Потом было поспешное бегство из города. Долгая тряска в седле — Эмма совсем плохой наездник, к концу второго часа у нее болели ноги, ягодицы, спина.

Смена лошадей на постоялом дворе и снова скачка.

— Останавливаемся, — скомандовал Жиль, глядя на измученную спутницу. — На сегодня хватит. Ночлег.

Безымянная деревенька, придорожный трактир. На ужин жирный гусь и недоваренная каша, но Жиль доволен. Он ел жадно, с видимым наслаждением. Опустошив тарелку, откинулся с сытым видом и вытер губы салфеткой.

— Я совсем забыл, как много в жизни простых радостей, моя сладкая Эмма, — мягко зажурчал его баритон.

Эмма кивнула. Она почти не притронулась к ужину. Слишком тяжелый день, слишком много потрясений. Не до еды.

— Так и не поблагодарил вас как следует. Это надо исправить.

Последнюю фразу он произнес с какой-то особой многозначительностью. И поднес к губам руку Эммы.

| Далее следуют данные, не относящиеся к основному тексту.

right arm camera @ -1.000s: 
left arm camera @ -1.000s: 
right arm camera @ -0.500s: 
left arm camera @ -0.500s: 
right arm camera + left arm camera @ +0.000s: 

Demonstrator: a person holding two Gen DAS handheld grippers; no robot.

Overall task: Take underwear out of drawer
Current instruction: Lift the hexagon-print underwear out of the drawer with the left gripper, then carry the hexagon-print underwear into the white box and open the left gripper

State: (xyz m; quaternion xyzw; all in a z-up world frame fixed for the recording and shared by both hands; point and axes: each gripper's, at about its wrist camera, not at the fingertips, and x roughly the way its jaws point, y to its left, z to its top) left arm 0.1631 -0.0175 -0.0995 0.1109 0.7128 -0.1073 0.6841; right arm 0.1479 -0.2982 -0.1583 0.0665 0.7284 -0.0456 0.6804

Изнутри окатила теплая, счастливая волна — смыла воспоминание о криках и окровавленном теле. Пусть Батлем хоронит своих мертвецов, а Эмма еще молода, она хочет жить. И она заслужила свою толику счастья!

Оплатила кровью.

Одна комната на двоих. Она так закраснелась, когда Жиль представил ее своей супругой. От смущения щеки горели малиновым. Казалось, и трактирщик, и деревенские пьянчужки в зале знают, что к чему.

Осуждают.

Ну и пусть осуждают. Эмма и Жиль — маги. Что им до смешной человеческой морали?

Эмма не думала, что это произойдет так… сразу. Ожидала, что он будет ухаживать. Может, даже сделает предложение. В Батлеме они никогда не говорили о чувствах. Всегда рядом, всегда исподволь.